What's the biggest bluegill that you've ever caught?Mine is an 9"er that gave me a hellava fight on 4lb test on an ultralite rod n reel combo.


----------



## 7thcorpsFA (Mar 6, 2010)

12" Gill caught on a large white spinnerbait while Bass fishin at Dale Hollow lake in 1972. Thought I had a monster Smallmouth on the line. Never seen a Gill that big before or sense.


----------



## Steelhead Fever (Dec 31, 2009)

10-11 incher with shoulders of about 2 in. bout one-two lbs...private pond


----------



## saugeyesam (Apr 20, 2004)

Caught a 12 incher out of a private pond on a 4 inch tequila sunrise colored worm. Was a pleasant surprise!


----------



## spfldbassguy (Mar 23, 2009)

I bet them 12'' gills put up a heck of a fight.I would love to catch one that big.My goal is to first try to get a 10"er,then it'd be going after a 12'' monster gill.


----------



## Steel Cranium (Aug 22, 2005)

Best were over 12" in a pair of private ponds loaded with huge bluegills. Unfortunately, I don't have access to them anymore.

Here's one from last year, caught from a public lake in the U.P. - a bit over 11" and thick. We caught one over 12" from the same lake thru the ice. Crappies over 16" in the same lake. Obviously, the pike keep the panfish quantities low enough to provide big fish.


----------



## spfldbassguy (Mar 23, 2009)

Very nice pic Steel Cranium.


----------



## jcustunner24 (Aug 20, 2007)

Steel, is that a warmouth at the top of the pic?


----------



## st.slippy (Oct 3, 2008)

My son caught this 10 incher on alum creek. Not as big as others, but he's only 2. He cast it out and was playing with worms, when I saw the bobber was gone. I said troy wheres your bobber. When he reeled that in I couldn't believe it


----------



## spfldbassguy (Mar 23, 2009)

Hey St.Slippy very nice pic of your boys' big ol' gill.I bet he still talks about that to this day huh?Congrats to him for catching it & congrats to you for furthering along the love of our past time.


----------



## Smallmouth Crazy (Apr 4, 2006)

I caught one 10 1/4" in a pond that unfortunately I cant fish anymore


----------



## BassSlayerChris (Aug 9, 2010)

jcustunner24 said:


> Steel, is that a warmouth at the top of the pic?

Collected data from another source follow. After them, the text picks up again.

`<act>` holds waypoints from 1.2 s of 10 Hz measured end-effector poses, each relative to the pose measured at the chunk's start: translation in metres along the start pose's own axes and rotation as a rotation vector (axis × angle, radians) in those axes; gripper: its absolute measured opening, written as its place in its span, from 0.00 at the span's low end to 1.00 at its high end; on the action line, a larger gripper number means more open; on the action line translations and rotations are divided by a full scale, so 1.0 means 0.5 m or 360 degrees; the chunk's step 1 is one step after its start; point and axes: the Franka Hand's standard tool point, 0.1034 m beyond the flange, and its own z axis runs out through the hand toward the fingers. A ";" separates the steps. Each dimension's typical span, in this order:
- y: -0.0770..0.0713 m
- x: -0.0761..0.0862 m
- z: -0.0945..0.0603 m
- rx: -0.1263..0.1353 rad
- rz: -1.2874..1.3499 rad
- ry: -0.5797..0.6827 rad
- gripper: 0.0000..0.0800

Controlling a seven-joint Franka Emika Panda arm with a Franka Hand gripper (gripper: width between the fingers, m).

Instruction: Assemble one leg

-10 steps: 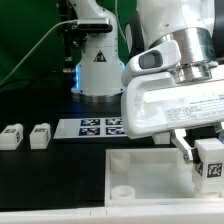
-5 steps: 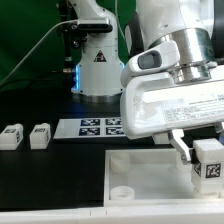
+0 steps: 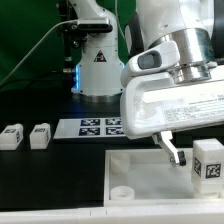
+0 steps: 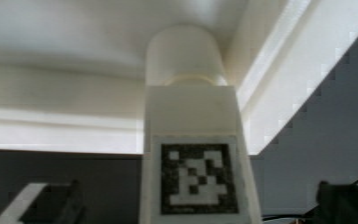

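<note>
- Leg (image 3: 208, 160): small white stubby block with a black-and-white square tag on the face toward the camera. It stands upright on the white panel (image 3: 150, 172), at the exterior view's right edge.
- Wrist view: its rounded end meets the panel; whether it sits in a socket I cannot tell.
- Gripper (image 4: 199, 198): fingers (image 3: 174, 152) spread, clear of the leg on both sides.
- Round socket (image 3: 121, 192) shows at the panel's near-left corner.
- Two more legs (image 3: 26, 136) lie on the table, far left.

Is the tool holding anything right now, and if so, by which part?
Nothing is held. The tool is open, its fingers standing apart from the leg on both sides; the leg stands by itself on the panel.
</note>
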 end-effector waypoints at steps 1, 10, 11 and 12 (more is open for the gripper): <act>0.000 0.000 0.000 0.0000 0.0000 0.0000 0.81; 0.004 0.033 -0.058 0.0015 0.0014 -0.0184 0.81; 0.003 0.034 -0.064 0.0026 0.0019 -0.0268 0.81; -0.002 0.036 -0.069 0.0058 0.0034 -0.0485 0.81</act>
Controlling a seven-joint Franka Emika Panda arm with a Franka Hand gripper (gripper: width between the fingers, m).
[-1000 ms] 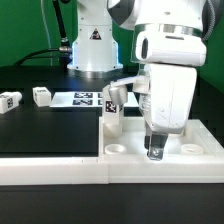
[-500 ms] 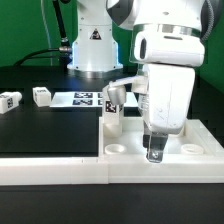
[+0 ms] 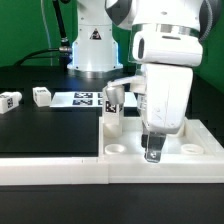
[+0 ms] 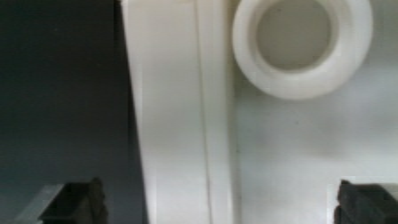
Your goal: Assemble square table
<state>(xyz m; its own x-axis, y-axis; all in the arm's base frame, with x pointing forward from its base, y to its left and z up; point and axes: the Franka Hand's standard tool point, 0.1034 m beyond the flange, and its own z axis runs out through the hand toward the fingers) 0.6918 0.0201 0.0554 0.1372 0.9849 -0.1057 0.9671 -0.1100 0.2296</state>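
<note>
The square table's white top [image 3: 196, 136] lies flat at the exterior view's front right, with round sockets [image 3: 117, 148] in its corners. One white tagged leg [image 3: 113, 112] stands upright on its far left corner. Two more legs [image 3: 41, 95] [image 3: 9, 99] lie on the black table at the left. My gripper [image 3: 153, 152] points straight down at the top's front part, between two sockets. In the wrist view the dark fingertips [image 4: 75, 202] stand wide apart, open and empty, over the top's raised rim [image 4: 175, 120] beside a round socket [image 4: 294, 45].
The long white L-shaped barrier wall [image 3: 50, 170] runs along the front, against the tabletop. The marker board [image 3: 84, 98] lies flat behind the standing leg. The robot's base [image 3: 93, 45] stands at the back.
</note>
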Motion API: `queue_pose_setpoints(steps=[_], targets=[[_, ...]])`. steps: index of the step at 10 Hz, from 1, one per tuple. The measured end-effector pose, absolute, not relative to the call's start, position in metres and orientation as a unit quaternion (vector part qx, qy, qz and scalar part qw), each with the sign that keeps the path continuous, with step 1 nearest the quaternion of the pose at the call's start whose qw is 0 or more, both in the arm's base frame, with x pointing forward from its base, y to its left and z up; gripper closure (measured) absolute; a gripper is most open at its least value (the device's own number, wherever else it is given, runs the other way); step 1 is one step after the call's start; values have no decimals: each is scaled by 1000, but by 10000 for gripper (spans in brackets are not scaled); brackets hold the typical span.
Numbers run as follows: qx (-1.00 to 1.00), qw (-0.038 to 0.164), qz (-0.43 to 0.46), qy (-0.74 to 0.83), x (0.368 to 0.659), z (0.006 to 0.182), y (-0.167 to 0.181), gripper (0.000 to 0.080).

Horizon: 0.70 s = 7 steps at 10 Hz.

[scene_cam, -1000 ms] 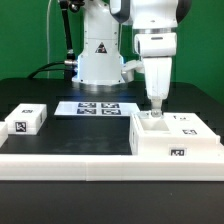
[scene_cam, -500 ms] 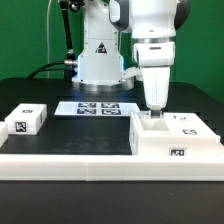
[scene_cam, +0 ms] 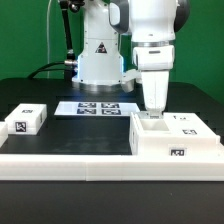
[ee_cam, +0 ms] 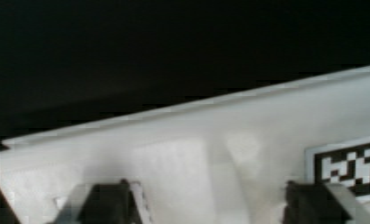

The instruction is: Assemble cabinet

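Note:
The cabinet, a large white box-shaped body with black-and-white tags, lies on the black table at the exterior view's right. My gripper hangs straight down over its near-left corner, fingertips just at its top edge. In the wrist view the cabinet fills the lower half, with one tag at the edge. My gripper shows two dark fingertips wide apart, with white plastic between them. The jaws stand open and hold nothing.
A small white tagged block sits at the exterior view's left. The marker board lies flat behind the middle. A long white rail runs along the table's front. The robot base stands at the back.
My gripper has come down a little and shifted slightly to the exterior view's left, closer to the cabinet's top edge. Nothing else has moved.

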<state>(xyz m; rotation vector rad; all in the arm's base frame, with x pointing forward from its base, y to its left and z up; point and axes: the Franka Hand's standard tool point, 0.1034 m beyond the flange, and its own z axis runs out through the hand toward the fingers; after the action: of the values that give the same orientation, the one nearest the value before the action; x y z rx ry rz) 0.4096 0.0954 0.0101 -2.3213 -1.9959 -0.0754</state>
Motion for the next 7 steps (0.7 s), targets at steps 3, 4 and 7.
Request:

That would be a Black Crappie.


----------



## st.slippy (Oct 3, 2008)

I referred to it as a monster bluegill when he caught it. He always tells people about his monster fish!!! When he holds his hands up, it is much bigger, but I think we all have that a little bit.


----------



## ouflyboy9 (Aug 12, 2008)

Saw my old man reel in a 12 incher - caught on a plastic worm. we were bass fishing in TX


----------



## Guest (Aug 27, 2010)

back in 68 (groan), my dad and i caught a bunch of gills on the redds right after an early june storm. we kept about 50 for a neighbor and i believe he said that the stringer weighed over 60 pounds. we normally released but for some reason we brought them home that night. this was from a lake real close to youngstown.


----------